The main façade constitutes the most important artistic contribution of the nineteenth-century reform. It has a marked neoclassical character, with a central doorway designed according to the prevailing academic models of the time, which determine the auction of the set by a classical entablature with its characteristic triangular pediment.

CHAPEL OF SAN ONOFRE

This small chapel was originally part of the now-defunct Casa Grande de San Francisco, a huge Franciscan convent that was located until the 19th century in what is now Plaza Nueva and its adjoining areas. In fact, it can be considered that it is the only vestige that has reached our days of the disappeared convent.

On the outside, the chapel does not have a façade, since it was inserted in one of the buildings that surround Plaza Nueva. Inside, we see that it has a rectangular plan with a single nave, covered by a barrel vault with transverse arches and lunettes.

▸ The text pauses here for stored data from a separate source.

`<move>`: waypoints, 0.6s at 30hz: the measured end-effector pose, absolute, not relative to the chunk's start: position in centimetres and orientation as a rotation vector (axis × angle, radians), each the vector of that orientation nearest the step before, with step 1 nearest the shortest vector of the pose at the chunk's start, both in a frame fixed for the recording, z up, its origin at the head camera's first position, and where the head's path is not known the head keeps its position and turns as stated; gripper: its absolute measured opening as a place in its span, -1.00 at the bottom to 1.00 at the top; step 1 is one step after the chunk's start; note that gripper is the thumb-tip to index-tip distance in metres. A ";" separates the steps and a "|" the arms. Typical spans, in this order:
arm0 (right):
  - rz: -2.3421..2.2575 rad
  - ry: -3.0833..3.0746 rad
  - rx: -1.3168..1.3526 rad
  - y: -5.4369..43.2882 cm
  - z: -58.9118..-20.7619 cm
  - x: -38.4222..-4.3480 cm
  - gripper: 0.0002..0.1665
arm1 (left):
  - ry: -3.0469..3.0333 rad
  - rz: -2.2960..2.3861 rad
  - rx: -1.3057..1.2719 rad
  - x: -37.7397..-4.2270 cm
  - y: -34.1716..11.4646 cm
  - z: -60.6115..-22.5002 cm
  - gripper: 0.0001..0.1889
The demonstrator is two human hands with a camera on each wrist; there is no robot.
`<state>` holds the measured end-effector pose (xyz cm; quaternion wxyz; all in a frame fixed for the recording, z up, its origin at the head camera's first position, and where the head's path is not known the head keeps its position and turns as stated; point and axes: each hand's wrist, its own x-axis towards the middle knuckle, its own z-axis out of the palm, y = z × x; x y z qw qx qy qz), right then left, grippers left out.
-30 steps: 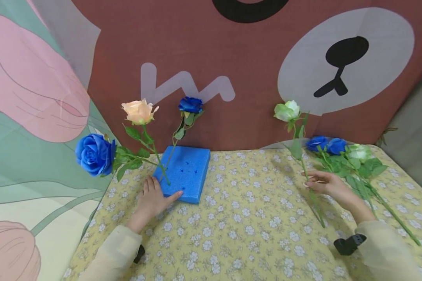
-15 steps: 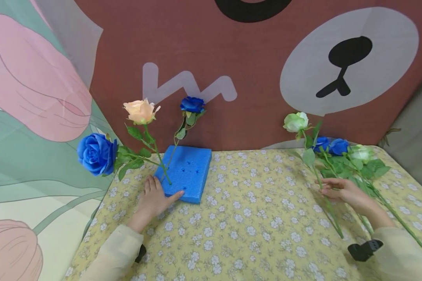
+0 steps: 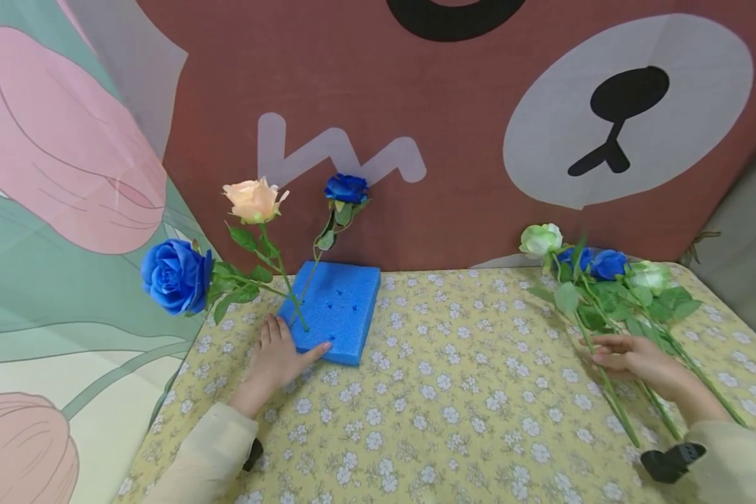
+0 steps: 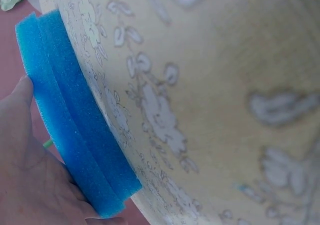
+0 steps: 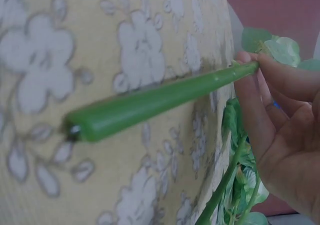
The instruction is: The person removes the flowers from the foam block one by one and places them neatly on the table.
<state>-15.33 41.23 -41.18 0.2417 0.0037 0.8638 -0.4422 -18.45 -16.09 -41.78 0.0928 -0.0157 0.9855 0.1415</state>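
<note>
My left hand (image 3: 276,358) rests spread on the near left edge of a blue foam block (image 3: 335,301), thumb along its front. Standing in the foam are a large blue rose (image 3: 175,277) leaning left, a peach rose (image 3: 253,201) and a smaller blue rose (image 3: 346,188). At the right, my right hand (image 3: 644,360) pinches the stem of a pale green-white rose (image 3: 540,240) between thumb and fingers. Its bloom overlaps the lying flowers in the head view. In the right wrist view, the green stem (image 5: 165,104) points its cut end toward the camera.
Two blue roses (image 3: 607,264) and another green-white rose (image 3: 649,277) lie at the back right, stems toward the front. A flower-patterned cloth (image 3: 441,406) covers the table. Behind it hangs a brown backdrop (image 3: 416,91) with a bear's face. Several small holes mark the foam top.
My right hand has moved right and toward me with the green-white rose, lowering its bloom to the lying flowers. My left hand has stayed on the foam block.
</note>
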 end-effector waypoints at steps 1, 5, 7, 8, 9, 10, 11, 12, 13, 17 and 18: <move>-1.205 2.354 0.017 41.3 -41.2 -15.3 -0.18 | 2.930 0.422 -0.047 -18.5 -16.1 -41.8 0.27; -1.200 2.346 0.038 41.5 -41.5 -15.2 -0.17 | 2.931 0.424 -0.049 -18.5 -16.1 -41.9 0.28; -1.205 2.339 0.042 41.6 -41.6 -15.1 -0.18 | 2.930 0.435 -0.054 -18.4 -16.1 -41.9 0.27; -1.211 2.332 0.040 41.7 -41.7 -15.1 -0.18 | 2.929 0.435 -0.054 -18.4 -16.1 -41.9 0.27; -1.219 2.326 0.040 41.7 -41.8 -15.1 -0.19 | 2.928 0.437 -0.055 -18.4 -16.1 -41.9 0.26; -1.225 2.316 0.036 41.8 -41.9 -15.2 -0.19 | 2.928 0.438 -0.055 -18.4 -16.1 -41.9 0.26; -1.236 2.304 0.037 41.8 -42.0 -15.2 -0.19 | 2.929 0.441 -0.054 -18.4 -16.1 -41.9 0.26; -1.246 2.291 0.036 41.8 -42.1 -15.2 -0.20 | 2.931 0.443 -0.053 -18.4 -16.1 -41.9 0.26; -1.255 2.280 0.036 41.8 -42.1 -15.2 -0.19 | 2.933 0.445 -0.051 -18.4 -16.1 -41.9 0.26; -1.273 2.255 0.033 41.8 -42.4 -15.3 -0.19 | 2.951 0.455 -0.031 -18.4 -16.3 -42.0 0.25; -1.273 2.253 0.033 41.7 -42.5 -15.3 -0.19 | 2.956 0.463 -0.023 -18.4 -16.4 -42.0 0.24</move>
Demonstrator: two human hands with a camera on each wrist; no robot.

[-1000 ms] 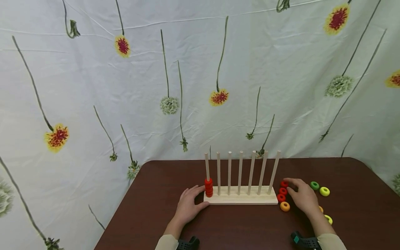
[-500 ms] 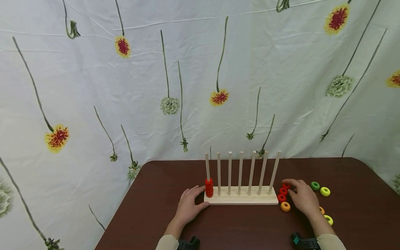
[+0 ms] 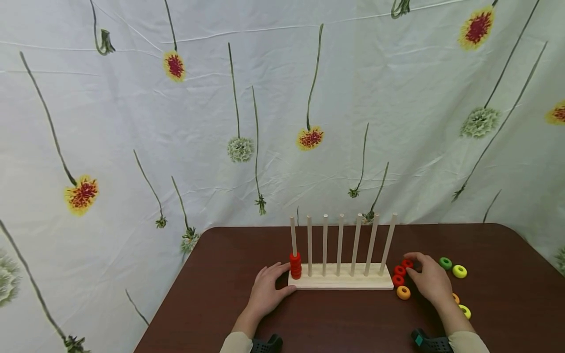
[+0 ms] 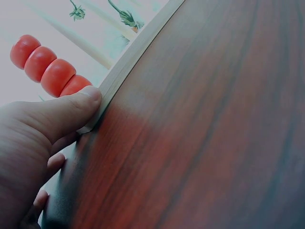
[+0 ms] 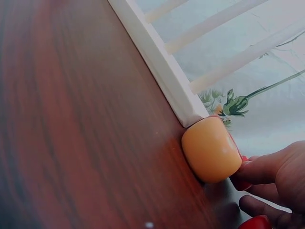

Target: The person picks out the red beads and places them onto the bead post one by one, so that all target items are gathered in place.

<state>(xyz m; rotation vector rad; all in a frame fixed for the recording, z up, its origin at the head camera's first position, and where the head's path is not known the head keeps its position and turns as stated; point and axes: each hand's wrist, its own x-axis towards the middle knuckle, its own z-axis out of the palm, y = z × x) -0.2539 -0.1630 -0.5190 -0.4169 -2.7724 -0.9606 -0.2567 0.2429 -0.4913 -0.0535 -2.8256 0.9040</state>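
Observation:
A wooden peg stand (image 3: 342, 279) with several upright pegs sits on the table. Red beads (image 3: 295, 266) are stacked on its leftmost peg, also seen as a red stack (image 4: 57, 76) in the left wrist view. My left hand (image 3: 267, 289) grips the stand's left end, thumb at the front edge, fingers behind. Right of the stand, my right hand (image 3: 430, 279) pinches a red bead (image 3: 407, 264) between thumb and index finger, low at the table. Two more red beads (image 3: 399, 275) and an orange bead (image 3: 403, 292) lie between that hand and the stand.
A green bead (image 3: 445, 263) and a yellow bead (image 3: 459, 271) lie beyond the right hand. Another orange bead (image 3: 456, 298) and yellow bead (image 3: 465, 311) are partly hidden by the right forearm. A flower-print cloth (image 3: 282, 122) hangs behind the table (image 3: 344, 323).
My right hand has shifted slightly to the right, and the red bead at its fingertips has moved right with it, away from the stand. The left hand stays on the stand.

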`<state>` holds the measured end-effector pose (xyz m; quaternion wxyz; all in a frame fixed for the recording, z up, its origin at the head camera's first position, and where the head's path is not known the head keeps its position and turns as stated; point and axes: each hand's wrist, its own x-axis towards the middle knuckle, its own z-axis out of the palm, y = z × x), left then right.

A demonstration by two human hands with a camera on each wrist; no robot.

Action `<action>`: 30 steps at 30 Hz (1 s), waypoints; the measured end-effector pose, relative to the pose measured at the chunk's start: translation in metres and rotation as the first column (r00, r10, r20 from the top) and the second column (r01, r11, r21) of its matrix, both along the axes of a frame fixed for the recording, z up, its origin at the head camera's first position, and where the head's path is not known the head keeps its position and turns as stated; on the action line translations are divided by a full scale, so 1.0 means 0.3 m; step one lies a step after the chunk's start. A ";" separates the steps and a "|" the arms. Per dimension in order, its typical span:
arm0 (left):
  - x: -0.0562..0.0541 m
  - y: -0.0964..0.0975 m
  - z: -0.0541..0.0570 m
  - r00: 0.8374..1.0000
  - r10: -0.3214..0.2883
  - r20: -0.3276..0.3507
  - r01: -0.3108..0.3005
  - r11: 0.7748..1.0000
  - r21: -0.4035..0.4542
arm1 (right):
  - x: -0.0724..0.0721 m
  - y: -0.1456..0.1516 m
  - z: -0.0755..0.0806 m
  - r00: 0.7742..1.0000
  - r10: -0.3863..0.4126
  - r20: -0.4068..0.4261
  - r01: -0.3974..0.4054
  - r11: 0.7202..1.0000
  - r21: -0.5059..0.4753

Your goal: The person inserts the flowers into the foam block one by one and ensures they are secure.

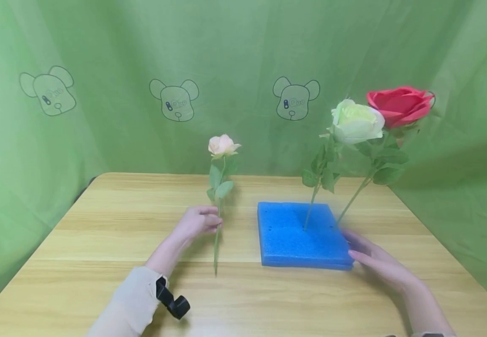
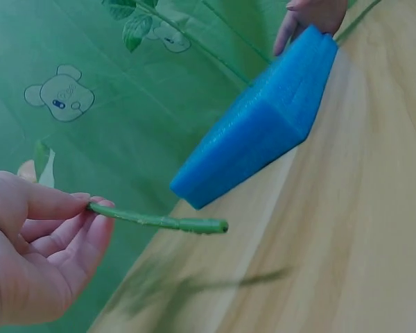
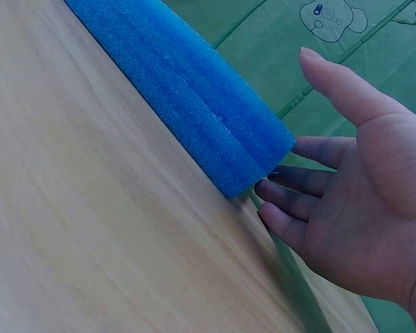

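My left hand (image 1: 197, 223) pinches the green stem of a pale pink artificial rose (image 1: 223, 145), held upright left of a blue foam block (image 1: 296, 248). In the left wrist view the lower stem (image 2: 159, 220) sticks out past the thumb and fingertips, its cut end above the table. At the block's right side is my right hand (image 1: 380, 263). The right wrist view shows its thumb raised and its fingers extended, the fingertips at the foam's edge. A white-green rose (image 1: 356, 122) stands in the block; a red rose (image 1: 399, 107) leans right, its stem's base at the block's right edge.
The wooden table (image 1: 100, 224) carries the block near its middle right. Small dark holes show in the foam's top. A green curtain (image 1: 235, 56) with printed bear faces hangs behind and at both sides. A black device (image 1: 173, 299) is strapped to the left wrist.
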<state>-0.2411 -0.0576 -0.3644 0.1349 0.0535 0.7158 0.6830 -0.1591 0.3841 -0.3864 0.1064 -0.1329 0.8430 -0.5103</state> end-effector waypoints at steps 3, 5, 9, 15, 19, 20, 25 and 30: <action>-0.003 0.015 0.016 0.999 0.018 -0.048 -0.018 1.000 0.000 | 0.001 0.004 0.001 1.000 0.010 -0.022 -0.009 0.999 0.035; -0.004 0.028 0.028 0.996 0.029 -0.082 -0.028 1.000 0.007 | -0.001 0.009 0.000 0.999 0.026 -0.041 -0.025 0.999 0.041; -0.003 0.056 0.051 0.990 0.036 -0.136 -0.033 0.999 0.019 | -0.007 0.016 -0.005 0.994 0.073 -0.081 -0.072 0.997 0.026; -0.006 0.104 0.079 0.982 0.057 -0.179 -0.055 0.998 0.016 | -0.012 0.020 -0.011 0.986 0.125 -0.106 -0.125 0.992 0.002; -0.009 0.135 0.099 0.976 0.077 -0.202 -0.075 0.997 0.019 | -0.012 0.019 -0.013 0.985 0.137 -0.109 -0.138 0.990 -0.008; -0.010 0.143 0.104 0.975 0.081 -0.206 -0.077 0.997 0.025 | -0.013 0.019 -0.013 0.984 0.138 -0.110 -0.140 0.990 -0.008; -0.022 0.180 0.119 0.970 0.086 -0.227 -0.081 0.996 0.034 | -0.014 0.020 -0.017 0.982 0.140 -0.123 -0.141 0.990 0.000; -0.038 0.222 0.131 0.958 0.083 -0.274 -0.074 0.996 0.042 | -0.013 0.021 -0.018 0.982 0.145 -0.125 -0.145 0.989 0.005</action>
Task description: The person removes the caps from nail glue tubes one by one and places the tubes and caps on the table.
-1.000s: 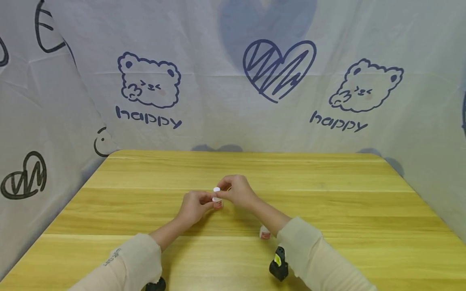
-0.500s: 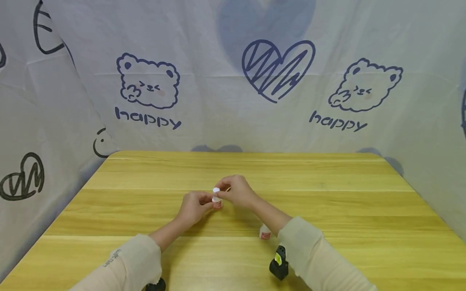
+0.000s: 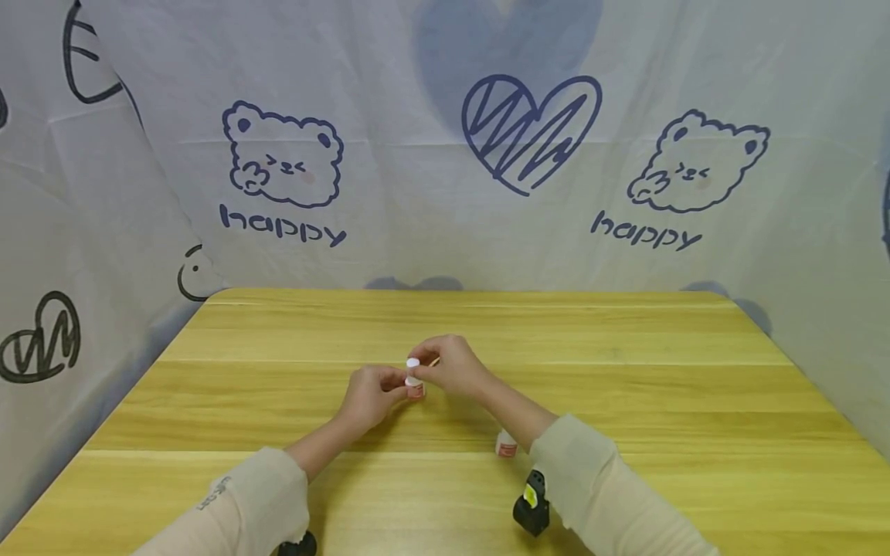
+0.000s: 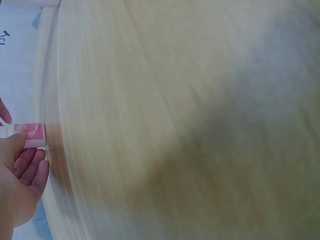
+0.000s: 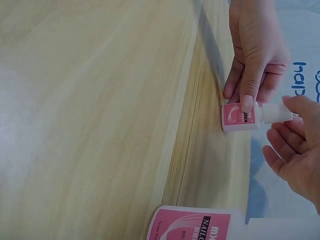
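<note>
A small white nail glue bottle (image 5: pixel 240 116) with a pink label stands upright on the table in the head view. My left hand (image 3: pixel 366 398) pinches its body between thumb and fingers. At the top, my right hand (image 3: pixel 455 367) pinches the white cap (image 5: pixel 276 113) between thumb and fingertips. In the right wrist view the cap is in line with the bottle's neck; whether it is screwed tight I cannot tell. The left wrist view shows the label (image 4: pixel 34 131) beside my left thumb, with the cap out of sight.
A second bottle (image 3: pixel 506 444) of the same kind stands upright near my right forearm, partly hidden by it in the head view. The wooden table (image 3: pixel 591 332) ends at a printed cloth backdrop (image 3: pixel 410 193). Black wrist cameras (image 3: pixel 531 503) hang below the sleeves.
</note>
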`<state>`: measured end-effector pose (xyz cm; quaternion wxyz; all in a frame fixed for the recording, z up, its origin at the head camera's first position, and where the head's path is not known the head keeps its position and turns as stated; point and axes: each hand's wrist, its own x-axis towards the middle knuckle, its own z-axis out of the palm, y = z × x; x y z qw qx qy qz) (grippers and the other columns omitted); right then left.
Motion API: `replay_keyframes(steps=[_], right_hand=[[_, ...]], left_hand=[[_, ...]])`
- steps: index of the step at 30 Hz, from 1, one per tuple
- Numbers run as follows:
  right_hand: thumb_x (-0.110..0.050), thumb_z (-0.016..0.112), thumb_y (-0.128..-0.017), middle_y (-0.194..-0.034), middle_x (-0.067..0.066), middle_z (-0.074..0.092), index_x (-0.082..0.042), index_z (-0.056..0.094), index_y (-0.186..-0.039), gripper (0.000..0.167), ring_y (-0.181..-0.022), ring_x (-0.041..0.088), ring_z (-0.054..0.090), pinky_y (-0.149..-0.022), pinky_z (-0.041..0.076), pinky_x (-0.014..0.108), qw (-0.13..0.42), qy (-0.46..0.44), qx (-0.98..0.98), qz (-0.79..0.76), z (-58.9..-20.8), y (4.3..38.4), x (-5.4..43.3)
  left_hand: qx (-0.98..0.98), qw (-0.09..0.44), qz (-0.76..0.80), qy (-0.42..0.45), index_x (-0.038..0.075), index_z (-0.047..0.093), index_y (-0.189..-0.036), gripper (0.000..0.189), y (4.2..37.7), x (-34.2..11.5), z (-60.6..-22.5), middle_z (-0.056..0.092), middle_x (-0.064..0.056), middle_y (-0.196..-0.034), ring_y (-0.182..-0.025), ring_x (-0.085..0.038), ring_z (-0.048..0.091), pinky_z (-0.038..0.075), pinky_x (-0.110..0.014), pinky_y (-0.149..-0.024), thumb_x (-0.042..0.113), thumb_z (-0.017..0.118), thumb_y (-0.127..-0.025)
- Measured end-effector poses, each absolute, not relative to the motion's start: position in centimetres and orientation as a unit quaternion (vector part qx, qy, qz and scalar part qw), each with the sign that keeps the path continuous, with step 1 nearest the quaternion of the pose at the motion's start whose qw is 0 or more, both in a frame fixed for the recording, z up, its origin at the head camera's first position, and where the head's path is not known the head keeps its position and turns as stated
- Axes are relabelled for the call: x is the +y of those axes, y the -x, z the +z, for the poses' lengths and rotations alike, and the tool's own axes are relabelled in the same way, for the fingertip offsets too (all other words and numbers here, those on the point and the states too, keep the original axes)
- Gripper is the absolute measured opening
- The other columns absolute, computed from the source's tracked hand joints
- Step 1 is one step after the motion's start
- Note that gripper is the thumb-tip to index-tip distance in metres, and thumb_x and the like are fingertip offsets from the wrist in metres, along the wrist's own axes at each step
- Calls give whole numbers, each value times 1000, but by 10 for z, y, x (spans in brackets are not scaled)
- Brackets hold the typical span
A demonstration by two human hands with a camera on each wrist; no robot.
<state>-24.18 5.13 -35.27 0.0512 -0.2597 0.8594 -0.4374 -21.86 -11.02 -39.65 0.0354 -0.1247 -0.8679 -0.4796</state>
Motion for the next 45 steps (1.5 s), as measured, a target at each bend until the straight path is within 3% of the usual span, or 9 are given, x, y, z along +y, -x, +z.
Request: replay_keyframes(steps=[19, 45], right_hand=[[-9, 72, -80, -83, 9, 71, -2, 71, -84, 8, -73, 13, 64, -65, 51, 18, 14, 224, 869, -441, -355, 240, 48], [-9, 64, -87, -91, 9, 70, -2, 69, -97, 13, -83, 16, 63, -73, 53, 22, 53, 279, 864, -415, -351, 241, 53]], left_hand=[[-864, 32, -487, 122, -1, 73, -92, 15, 217, -110, -396, 73, -14, -87, -79, -21, 71, 57, -25, -69, 5, 71, -78], [-870, 40, -474, 130, 1, 74, -89, 13, 220, -111, -399, 73, -13, -85, -77, -20, 71, 57, -25, -67, 8, 71, -79]])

The main altarpiece was made by Bernardo Simón de Pineda around 1680 and the sculptures that appear in it have been linked to the workshop of Pedro Roldán. In the central niche appears an Immaculate Conception, flanked on both sides by San Fernando and San Hermenegildo.

The chapel has other altarpieces, among which the one dedicated to San Onofre stands out, at the beginning of the Gospel side, made at the beginning of the 17th century. Its sculptural part was made by the great Martínes Montañés, while Francisco Pacheco, Velázquez's father-in-law, was in charge of the paintings. The image of San Onofre is by Pedro Díaz de la Cueva from 1599.